The Buddhist monastery of Nalanda was founded in northeast India in the early 5th century. Over time it became the premier institution of higher learning in Asia and, much like leading universities today, had a world-renowned faculty working on the cutting edge of the theoretical sciences and a student body drawn from across the Buddhist world. This prestige also brought with it ample gifts from the rich and powerful. At its height Nalanda had an extensive faculty teaching a diverse student body of about 3,000 on a beautiful campus composed of numerous cloisters with lofty spires that “resembled the snowy peaks of Mount Sumeru.” Then, suddenly, the serenity of this Buddhist institution was shattered. In the fall of 1202, Muslim soldiers on horses rode in and hacked down teachers and students where they stood. The once majestic buildings were left in ruins: the savagery was so great it signaled the end of Buddhism in India.

This powerful story has been told countless times. Today it is ubiquitous, appearing in everything from scholarly mono- graphs to travel brochures. Indeed, by its sheer pervasiveness, this one episode has in many ways come to encapsulate and symbolize the entire 1,300-year history of Buddhist-Muslim interaction. As a result, anytime the topic of Buddhism and Islam is mentioned it almost invariably revolves around the Muslim destruction of the dharma.
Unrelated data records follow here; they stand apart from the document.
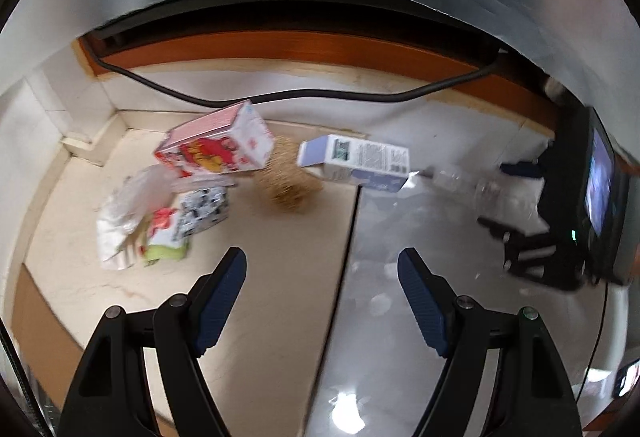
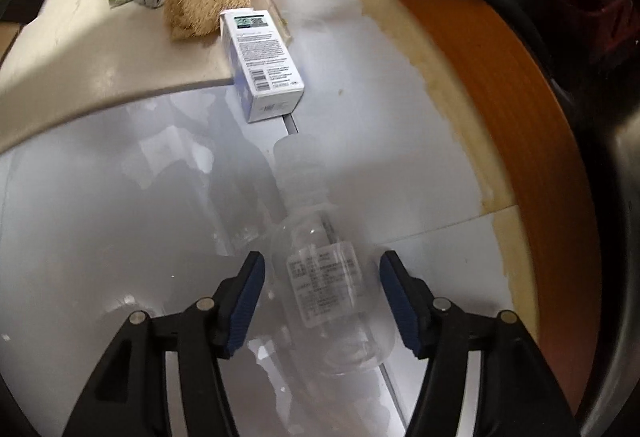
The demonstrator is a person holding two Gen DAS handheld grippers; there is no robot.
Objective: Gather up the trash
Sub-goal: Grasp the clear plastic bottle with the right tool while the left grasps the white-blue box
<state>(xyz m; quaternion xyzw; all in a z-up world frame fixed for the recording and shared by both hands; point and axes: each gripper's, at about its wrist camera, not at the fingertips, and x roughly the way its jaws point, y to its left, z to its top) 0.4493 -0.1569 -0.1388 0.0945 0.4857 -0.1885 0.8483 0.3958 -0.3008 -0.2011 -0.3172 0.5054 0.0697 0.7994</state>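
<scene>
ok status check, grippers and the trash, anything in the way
Right gripper open, astride clear plastic bottle lying on grey floor, pads not touching. Left gripper open, empty. White and blue carton beyond bottle's cap; nothing blocking.

Bare floor (image 1: 360, 317) lies before the left tongs (image 1: 322, 269); cartons (image 1: 356, 161) crowd farther ahead.
</scene>
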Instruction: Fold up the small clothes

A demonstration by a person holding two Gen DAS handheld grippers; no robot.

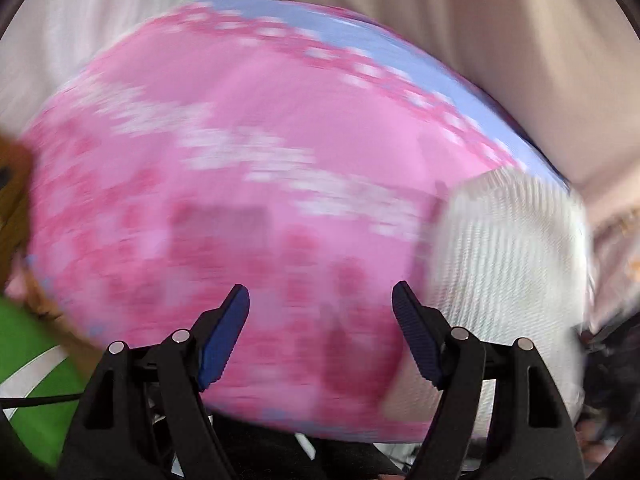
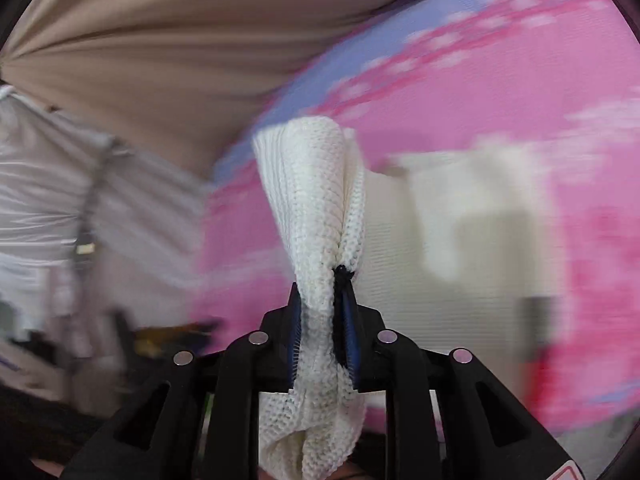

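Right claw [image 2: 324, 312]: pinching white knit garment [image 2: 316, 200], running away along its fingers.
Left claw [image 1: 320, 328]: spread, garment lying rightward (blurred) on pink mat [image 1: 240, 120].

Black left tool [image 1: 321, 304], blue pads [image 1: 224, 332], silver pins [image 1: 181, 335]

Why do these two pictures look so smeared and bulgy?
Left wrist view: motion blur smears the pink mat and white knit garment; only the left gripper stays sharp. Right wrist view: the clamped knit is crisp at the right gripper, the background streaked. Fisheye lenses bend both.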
This is problematic for many reasons, not the least being that the story of Nalanda is not true. For example, not only did local Buddhist rulers make deals with the new Muslim overlords and thus stay in power, but Nalanda itself carried on as a functioning institution of Buddhist education for another century. We also know that Chinese monks continued to travel to India and obtain Buddhist texts in the late 14th century. In fact, contrary to the standard idea promoted by the story that Nalanda’s destruction signaled the death of Buddhism, the historical evidence makes clear that the dharma survived in India until at least the 17th century. In other words, Buddhists and Muslims lived together on the Asian subcontinent for almost a thousand years.

Why are these facts not better known? There are numerous possible explanations, ranging from Buddhist prophecies of the decline of the dharma to the problems of contemporary scholarship. However, I find it most fruitful to begin with the power of story. As noted above, the destruction of Nalanda offers us a clear-cut narrative, with good guys and bad. It avoids entirely the complex shades of gray that most often color the messy fabric of history. And this is certainly what the Buddhist historians who cobbled together this story wanted to do as they tried to make sense of the dharma’s demise in India. Rather than explore the complex economic, environmental, political, and religious history of India, or even Buddhism’s institutional problems, it was clearly much easier to simply blame the Muslims.

In this regard the Buddhists established a precedent that was subsequently to drive South Asian history. The British, for example, used the same claims established by Buddhists concerning Muslim barbarity and misrule to justify the introduction of their supposedly more humane and rational form of colonial rule. Indeed, the story of Nalanda was a powerful component of imperial propaganda. In turn, even as Indian nationalists questioned the moral righteousness and glory of the British Raj, they nevertheless maintained the historical model of blaming the Muslims. The humiliating imposition of colonial rule was thus not the result of Indian weakness per se, but rather the fault of the morally inferior, effeminate, and voluptuous Mughals. It is a view that is readily perpetuated in the rhetoric of today’s Hindu nationalists who want to recreate some imagined Hindu utopia by eradicating all traces of Islam in India, by violence if necessary.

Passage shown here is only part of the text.